Much of the output is for the organ: this is Erik Simmons’ fifth
Cooman recording for Divine Art, with several more planned. The earlier
DDA21229 (2 CDs)
DDA25147 – available in mp3, 16- and 24-bit lossless with pdf booklet from
and with the Slovak National Orchestra and Kirk Trevor: Liminal
The two reviews of Liminal encapsulate what I imagine will be
complementary views of Cooman’s music.

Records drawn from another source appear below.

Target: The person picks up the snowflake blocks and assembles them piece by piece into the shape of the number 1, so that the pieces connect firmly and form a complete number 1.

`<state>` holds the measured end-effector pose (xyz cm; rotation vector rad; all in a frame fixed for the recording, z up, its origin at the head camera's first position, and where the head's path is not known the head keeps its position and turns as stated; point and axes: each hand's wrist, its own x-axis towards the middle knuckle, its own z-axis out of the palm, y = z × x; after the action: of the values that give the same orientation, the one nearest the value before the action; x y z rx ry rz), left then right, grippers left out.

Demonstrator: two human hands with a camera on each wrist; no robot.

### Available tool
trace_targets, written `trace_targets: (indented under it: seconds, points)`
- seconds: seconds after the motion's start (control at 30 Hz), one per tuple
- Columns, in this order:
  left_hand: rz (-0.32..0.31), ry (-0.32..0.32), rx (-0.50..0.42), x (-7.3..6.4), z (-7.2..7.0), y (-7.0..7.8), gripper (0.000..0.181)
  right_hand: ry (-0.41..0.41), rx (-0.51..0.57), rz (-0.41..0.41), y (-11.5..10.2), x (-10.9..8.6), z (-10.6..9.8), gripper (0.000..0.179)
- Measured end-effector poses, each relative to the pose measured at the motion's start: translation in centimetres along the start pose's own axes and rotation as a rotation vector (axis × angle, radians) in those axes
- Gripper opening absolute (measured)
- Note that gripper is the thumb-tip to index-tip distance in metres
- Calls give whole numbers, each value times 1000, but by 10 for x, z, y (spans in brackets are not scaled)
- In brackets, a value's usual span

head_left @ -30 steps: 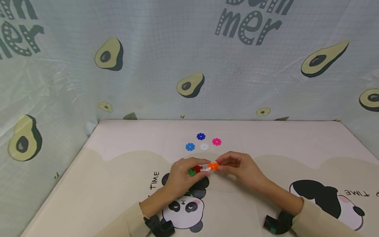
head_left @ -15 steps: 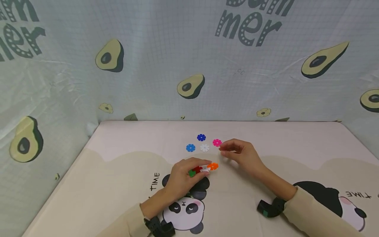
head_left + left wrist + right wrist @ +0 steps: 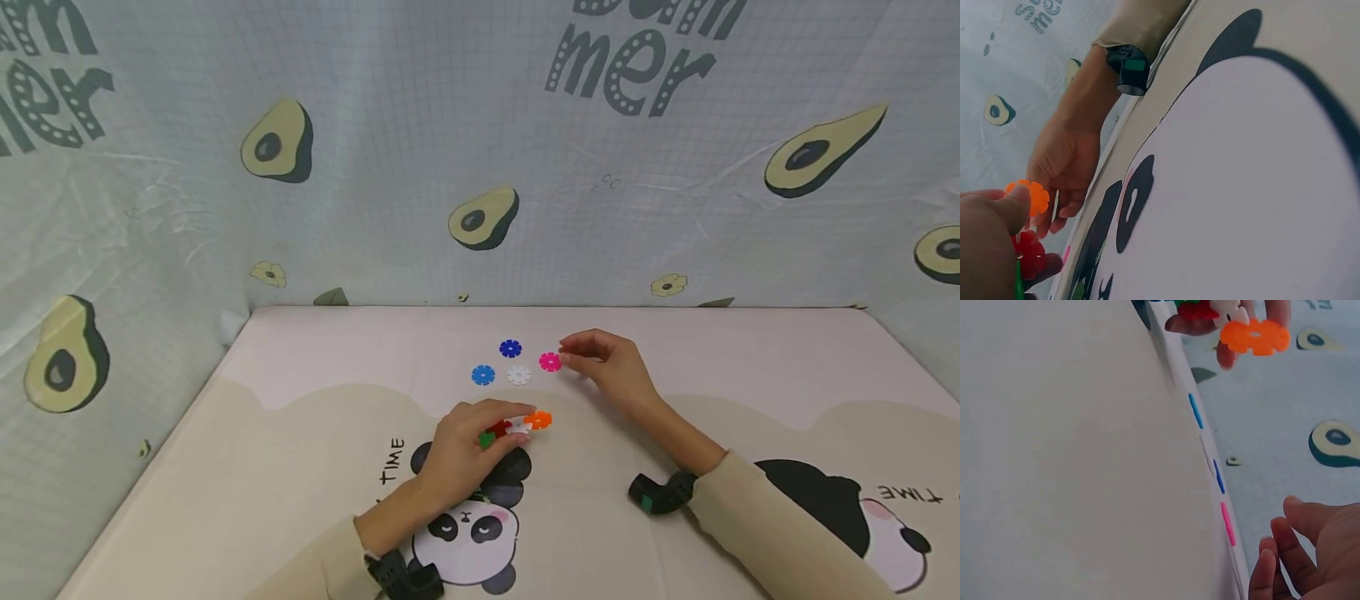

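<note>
My left hand pinches a short chain of notched plastic interlocking discs between thumb and fingers, above the printed panda. An orange disc forms the chain's free end. Behind it come a white disc, a red disc and a green disc, partly covered by the fingers. My right hand is beside a flat pink disc, its thumb tip right at the disc's right edge in the head view. The right wrist view shows this hand's fingers spread from the thumb, holding nothing.
Left of the pink disc lie a dark blue disc, a light blue disc and a white loose disc on the patterned tabletop. An avocado-print curtain rises behind the far edge.
My right hand has let go of the orange disc and moved away to the pink disc. My left hand keeps its grip on the chain, nearly still.
</note>
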<state>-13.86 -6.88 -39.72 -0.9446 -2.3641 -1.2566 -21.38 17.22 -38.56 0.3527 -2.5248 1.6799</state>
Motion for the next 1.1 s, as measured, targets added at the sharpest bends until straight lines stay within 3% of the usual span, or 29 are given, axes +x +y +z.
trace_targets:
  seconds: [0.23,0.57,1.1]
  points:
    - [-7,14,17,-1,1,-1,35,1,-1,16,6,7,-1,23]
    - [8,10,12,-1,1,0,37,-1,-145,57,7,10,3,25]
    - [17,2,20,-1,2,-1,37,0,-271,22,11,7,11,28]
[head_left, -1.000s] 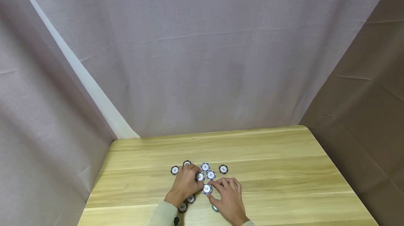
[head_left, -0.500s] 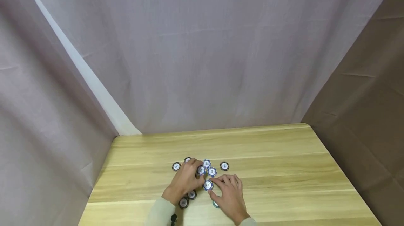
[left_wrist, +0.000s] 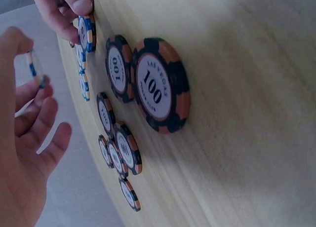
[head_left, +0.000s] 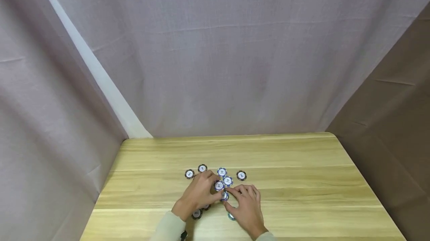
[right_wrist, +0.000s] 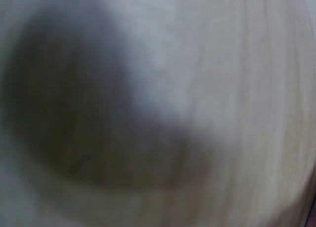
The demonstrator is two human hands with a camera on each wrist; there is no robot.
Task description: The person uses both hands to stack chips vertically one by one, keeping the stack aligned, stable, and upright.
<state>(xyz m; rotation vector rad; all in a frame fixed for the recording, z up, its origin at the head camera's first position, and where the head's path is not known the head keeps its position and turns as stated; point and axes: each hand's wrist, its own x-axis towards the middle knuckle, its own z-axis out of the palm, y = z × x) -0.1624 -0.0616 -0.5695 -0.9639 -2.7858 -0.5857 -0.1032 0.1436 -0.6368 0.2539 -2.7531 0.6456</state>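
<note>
My left hand (head_left: pixel 197 192) pinches a blue-and-white poker chip (head_left: pixel 219 185) between thumb and fingers; the left wrist view shows this chip (left_wrist: pixel 34 69) raised above the table, edge-on. Close beside it, my right hand (head_left: pixel 246 207) holds another blue chip (head_left: pixel 225 195) by its edge, and the left thumb overlaps that chip in the head view. Two more blue chips, a far one (head_left: pixel 222 172) and a nearer one (head_left: pixel 228 181), lie just beyond the hands. Under the right hand a green chip (head_left: pixel 231 216) is partly hidden.
Several black-and-orange chips marked 100 (left_wrist: pixel 157 86) lie left of and beneath the left hand. One black chip (head_left: pixel 241 175) sits apart on the right. The wooden table (head_left: pixel 302 170) is bordered by grey curtains (head_left: pixel 215 65). Only blurred table and shadow fill the right wrist view.
The left hand has moved slightly right and nearer with its chip, so its thumb now covers part of the right hand's chip. The head view has shifted a little.
</note>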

If I lean towards David R
Dunsmore’s ‘interesting … but not original enough’ rather than John
France’s more enthusiastic response, I nevertheless cannot deny the
qualities which the latter finds in the music: ‘beautiful, inspiring and
seductive in equal measure … charged with wonder, mystery and a deep sense
of engagement with the world of nature and society’.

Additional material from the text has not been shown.